* _WHAT THE EXERCISE ASKS_: Set down exactly the lines below between the line holding "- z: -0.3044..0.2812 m" and the line holding "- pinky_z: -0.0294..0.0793", inclusive; no other line belongs in the answer.

* _GIVEN INFORMATION_:

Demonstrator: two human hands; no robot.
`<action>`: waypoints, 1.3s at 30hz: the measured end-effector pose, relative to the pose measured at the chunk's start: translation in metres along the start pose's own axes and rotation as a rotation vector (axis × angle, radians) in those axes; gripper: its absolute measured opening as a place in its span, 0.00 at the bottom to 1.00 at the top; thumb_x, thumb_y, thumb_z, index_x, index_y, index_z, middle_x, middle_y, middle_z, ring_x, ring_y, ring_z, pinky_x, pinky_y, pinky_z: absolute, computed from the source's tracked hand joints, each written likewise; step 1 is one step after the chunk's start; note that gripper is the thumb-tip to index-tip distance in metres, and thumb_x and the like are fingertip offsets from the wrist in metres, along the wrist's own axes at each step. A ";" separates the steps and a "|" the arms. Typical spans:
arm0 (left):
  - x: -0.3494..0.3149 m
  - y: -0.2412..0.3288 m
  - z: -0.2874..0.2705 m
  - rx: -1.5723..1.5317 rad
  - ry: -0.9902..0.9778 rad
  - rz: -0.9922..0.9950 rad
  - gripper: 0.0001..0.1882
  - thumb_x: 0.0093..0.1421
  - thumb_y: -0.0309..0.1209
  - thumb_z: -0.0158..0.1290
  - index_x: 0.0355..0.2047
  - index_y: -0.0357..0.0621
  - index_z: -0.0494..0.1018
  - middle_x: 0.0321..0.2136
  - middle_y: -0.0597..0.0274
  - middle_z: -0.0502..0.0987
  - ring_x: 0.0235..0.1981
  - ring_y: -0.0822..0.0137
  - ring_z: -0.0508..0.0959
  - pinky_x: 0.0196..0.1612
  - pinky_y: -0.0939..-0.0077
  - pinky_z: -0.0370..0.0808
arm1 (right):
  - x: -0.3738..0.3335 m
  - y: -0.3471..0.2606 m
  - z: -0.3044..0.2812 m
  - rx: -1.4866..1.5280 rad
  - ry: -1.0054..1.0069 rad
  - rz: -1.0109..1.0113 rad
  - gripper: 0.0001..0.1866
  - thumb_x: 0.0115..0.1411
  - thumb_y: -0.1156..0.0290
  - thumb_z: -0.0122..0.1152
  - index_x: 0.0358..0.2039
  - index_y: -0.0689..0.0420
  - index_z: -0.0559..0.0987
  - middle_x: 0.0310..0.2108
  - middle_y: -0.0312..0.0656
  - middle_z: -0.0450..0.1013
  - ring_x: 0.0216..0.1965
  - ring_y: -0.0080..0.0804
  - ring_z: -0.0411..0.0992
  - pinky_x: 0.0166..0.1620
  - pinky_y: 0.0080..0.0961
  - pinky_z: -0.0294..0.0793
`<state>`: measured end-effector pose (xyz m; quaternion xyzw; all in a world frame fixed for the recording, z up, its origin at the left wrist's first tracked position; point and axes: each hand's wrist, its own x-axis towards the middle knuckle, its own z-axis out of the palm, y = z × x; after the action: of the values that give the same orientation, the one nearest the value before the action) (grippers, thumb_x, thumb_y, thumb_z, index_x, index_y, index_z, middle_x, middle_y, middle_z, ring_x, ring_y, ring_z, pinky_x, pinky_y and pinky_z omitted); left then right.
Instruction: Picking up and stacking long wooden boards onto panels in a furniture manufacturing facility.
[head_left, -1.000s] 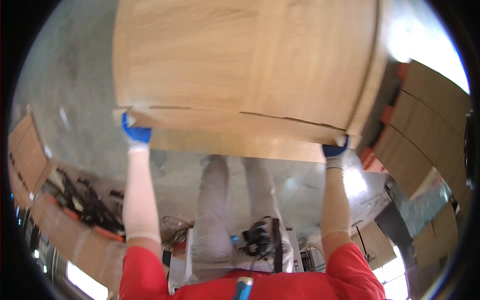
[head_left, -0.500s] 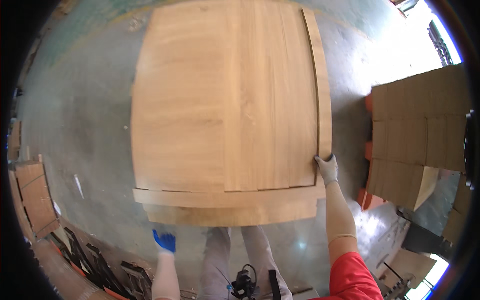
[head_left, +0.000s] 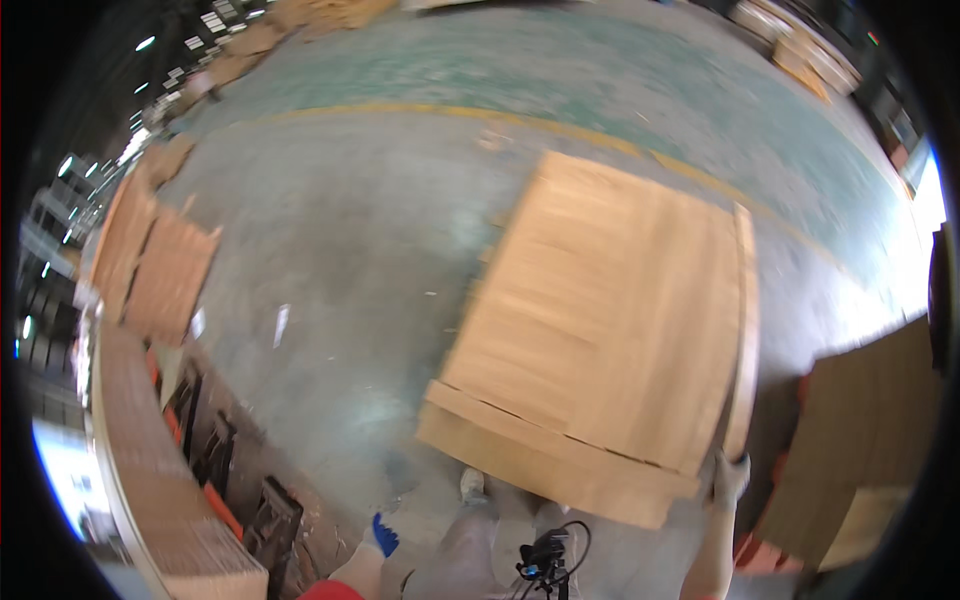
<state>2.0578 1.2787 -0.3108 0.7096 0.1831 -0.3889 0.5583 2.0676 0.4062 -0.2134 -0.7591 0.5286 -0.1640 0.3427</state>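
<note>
Touching the near end of a narrow strip (head_left: 742,340), the fingers of the right hand (head_left: 733,481) are seen in a pale glove; because of blur, it cannot be told whether the strip is firmly gripped. The fingers of the left hand (head_left: 384,537), covered in blue, are spread and nothing is held by them. The strip is placed along the right side of a large tan panel (head_left: 600,320), which is set slantwise ahead of the shoe (head_left: 472,486). Whether it is lying flat on the floor cannot be said with certainty.

One second ago, the panel's near edge was held by both hands; now contact is kept only at the right side, and the panel is seen at a new angle, perhaps partly from a turn of the head. By this, it may be judged that any control of the panel is given from the right alone.

Farther out, a grey floor (head_left: 330,230) is crossed by a yellow line (head_left: 450,112), and a green area (head_left: 500,70) is seen beyond. At the left, brown stacks (head_left: 165,255) and dark frames (head_left: 213,445) are placed; at the right, a cardboard pile (head_left: 850,440) is set near orange supports (head_left: 765,556).
</note>
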 end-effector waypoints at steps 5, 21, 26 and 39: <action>0.065 0.070 0.016 -0.713 0.316 -0.517 0.32 0.60 0.62 0.47 0.55 0.55 0.66 0.56 0.55 0.69 0.56 0.49 0.69 0.57 0.51 0.66 | -0.092 0.007 -0.047 0.064 0.210 -0.377 0.22 0.55 0.74 0.65 0.50 0.64 0.71 0.34 0.36 0.71 0.27 0.18 0.65 0.29 0.17 0.68; -0.036 0.547 -0.282 -0.128 -0.366 0.794 0.41 0.62 0.50 0.56 0.67 0.41 0.56 0.63 0.57 0.65 0.64 0.66 0.63 0.67 0.70 0.57 | -0.574 -0.585 0.235 1.316 -0.555 -0.503 0.39 0.57 0.49 0.64 0.61 0.58 0.63 0.40 0.37 0.69 0.32 0.23 0.69 0.31 0.19 0.71; -0.080 0.678 -0.290 -0.261 -0.584 1.052 0.45 0.60 0.46 0.60 0.69 0.41 0.50 0.63 0.53 0.64 0.63 0.64 0.64 0.67 0.69 0.58 | -0.645 -0.661 0.346 1.170 -0.570 -0.642 0.51 0.56 0.42 0.62 0.67 0.61 0.51 0.56 0.42 0.62 0.48 0.30 0.66 0.50 0.24 0.67; 0.155 0.766 -0.551 0.114 0.602 0.808 0.41 0.52 0.39 0.67 0.62 0.39 0.60 0.42 0.63 0.74 0.43 0.71 0.73 0.48 0.74 0.72 | -0.571 -0.869 0.589 0.414 -1.349 -0.574 0.48 0.50 0.57 0.72 0.65 0.66 0.57 0.57 0.55 0.64 0.57 0.46 0.66 0.60 0.35 0.66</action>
<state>2.8793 1.5299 0.1106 0.8337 0.0253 0.0705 0.5471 2.8067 1.3117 0.0355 -0.7228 -0.0550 0.1571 0.6707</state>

* _YOUR RESPONSE_:
  - z: -0.3044..0.2812 m
  - rx: -1.4866..1.5280 rad
  - ry: -1.0054..1.0069 rad
  - rz: -1.0109..1.0113 rad
  - gripper: 0.0001..0.1866
  - thumb_x: 0.0115..0.1411
  - thumb_y: -0.1156..0.0290
  - thumb_z: -0.0122..0.1152
  - index_x: 0.0358..0.2039
  - index_y: -0.0689..0.0420
  - index_z: -0.0559..0.0987
  - middle_x: 0.0310..0.2108
  - middle_y: -0.0312..0.0656
  - middle_z: -0.0450..0.1013
  - ring_x: 0.0216..0.1965
  - ring_y: -0.0080..0.0804
  - ring_z: -0.0411..0.0992
  - pinky_x: 0.0166..0.1620
  - pinky_y: 0.0080..0.0961
  - pinky_z: -0.0294..0.0793

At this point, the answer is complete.